Senegal’s Democratic ‘Exceptionalism’ Is Showing Cracks

Senegal’s Democratic ‘Exceptionalism’ Is Showing Cracks
A demonstrator holds a Senegalese flag as he kneels in front of a burning car during protests against the arrest of opposition leader and former presidential candidate Ousmane Sonko, Senegal, March 8, 2021 (AP photo by Leo Correa).

Dakar, Senegal—After a tense few days of waiting for the outcome of Senegal’s legislative elections held on July 31, the provisional results released last week showed that President Macky Sall’s coalition has lost its majority. The highly anticipated poll was regarded by many as a referendum on Sall’s tenure and a dry run for the 2024 presidential race, in which some expected Sall to seek a constitutionally prohibited third term.

According to Senegal’s vote-counting commission, Sall’s Alliance for the Republic coalition won 82 of the National Assembly’s 165 seats, a sharp drop from the 125 it won in 2017. The two main opposition coalitions, Liberate the People and Save Senegal, won 56 and 24 seats respectively.* The other three seats were split between smaller coalitions, potentially making them kingmakers in the makeup of a new Senegalese government.

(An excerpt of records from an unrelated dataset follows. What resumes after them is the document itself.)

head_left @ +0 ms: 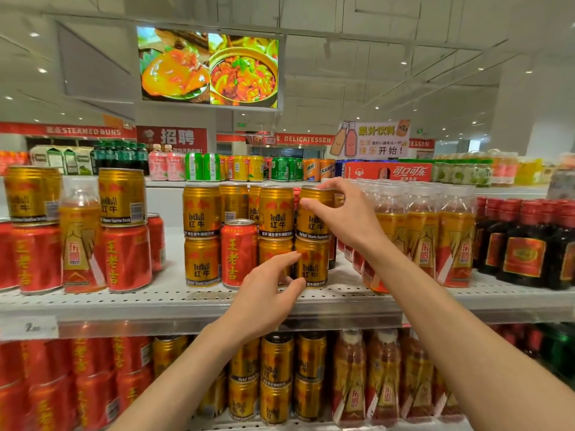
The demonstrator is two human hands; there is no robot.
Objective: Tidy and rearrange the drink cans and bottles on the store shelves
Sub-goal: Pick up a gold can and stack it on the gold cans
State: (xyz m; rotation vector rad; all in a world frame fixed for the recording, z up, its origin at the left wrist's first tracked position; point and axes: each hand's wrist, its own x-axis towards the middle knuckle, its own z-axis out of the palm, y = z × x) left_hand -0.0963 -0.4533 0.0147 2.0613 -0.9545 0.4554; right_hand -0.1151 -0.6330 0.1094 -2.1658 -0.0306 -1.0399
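Note:
Gold Red Bull cans stand stacked two high in the middle of the white top shelf point(174, 293). My right hand point(345, 216) grips the upper gold can point(312, 225) at the right end of the stack, thumb on its front and fingers over its rim. That can rests on a lower gold can point(311, 262). My left hand point(267, 293) touches the lower gold cans from the front, its fingers against the one beside it. A red herbal tea can point(239, 253) stands among the gold ones, just left of my left hand.
Red cans topped with gold cans and an orange drink bottle point(81, 241) fill the shelf's left. Shrink-wrapped orange bottles point(423, 234) and dark bottles point(525, 244) crowd the right. The lower shelf holds more red cans, gold cans point(277, 374) and bottles. Other drink displays stand behind.

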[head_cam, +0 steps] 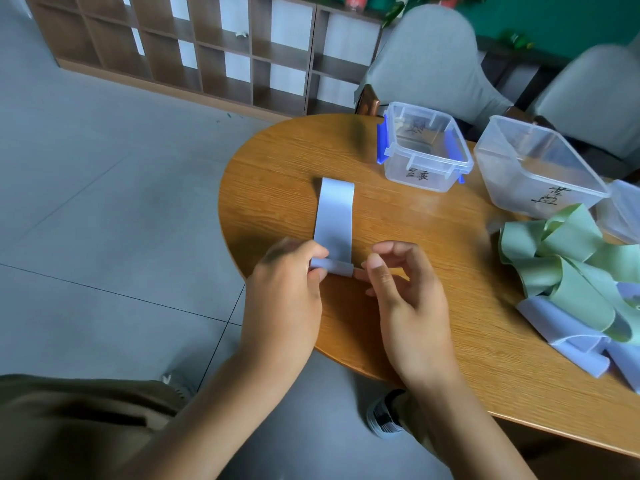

This is the first time in Senegal’s post-independence history that an incumbent president will be forced to govern without a legislative majority. Sall has promised to appoint a new prime minister—a position he abolished in 2019 before reinstating it two years later—from the winning party of the elections, and the opposition now hopes the results will impose divided government in Senegal and potentially curb any ambitions Sall may have for the rumored third term.